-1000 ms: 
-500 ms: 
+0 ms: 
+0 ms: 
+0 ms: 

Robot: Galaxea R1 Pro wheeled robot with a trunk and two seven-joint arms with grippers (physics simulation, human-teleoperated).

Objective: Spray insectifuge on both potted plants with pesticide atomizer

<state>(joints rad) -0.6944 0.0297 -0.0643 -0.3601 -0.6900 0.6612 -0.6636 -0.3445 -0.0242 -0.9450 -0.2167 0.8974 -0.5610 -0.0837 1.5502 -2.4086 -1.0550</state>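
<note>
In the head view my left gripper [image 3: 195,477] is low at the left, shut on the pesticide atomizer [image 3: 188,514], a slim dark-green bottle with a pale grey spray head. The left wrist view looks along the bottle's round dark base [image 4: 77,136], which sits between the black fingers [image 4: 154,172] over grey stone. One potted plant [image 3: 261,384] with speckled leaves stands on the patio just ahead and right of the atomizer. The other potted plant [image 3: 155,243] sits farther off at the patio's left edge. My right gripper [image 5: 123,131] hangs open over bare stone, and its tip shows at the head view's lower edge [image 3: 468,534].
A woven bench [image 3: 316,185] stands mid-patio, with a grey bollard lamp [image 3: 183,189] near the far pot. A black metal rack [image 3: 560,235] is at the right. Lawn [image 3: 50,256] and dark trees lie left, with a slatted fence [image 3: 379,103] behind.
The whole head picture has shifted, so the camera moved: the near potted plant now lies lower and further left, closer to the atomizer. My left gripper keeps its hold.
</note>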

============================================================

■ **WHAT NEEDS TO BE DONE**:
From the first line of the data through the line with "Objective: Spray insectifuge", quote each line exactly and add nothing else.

■ **OUTPUT FOR THIS TASK**:
-1000 ms: 
-500 ms: 
+0 ms: 
+0 ms: 
+0 ms: 

Robot: Galaxea R1 Pro wheeled robot with a trunk and two seven-joint arms with grippers (physics simulation, human-teleoperated).

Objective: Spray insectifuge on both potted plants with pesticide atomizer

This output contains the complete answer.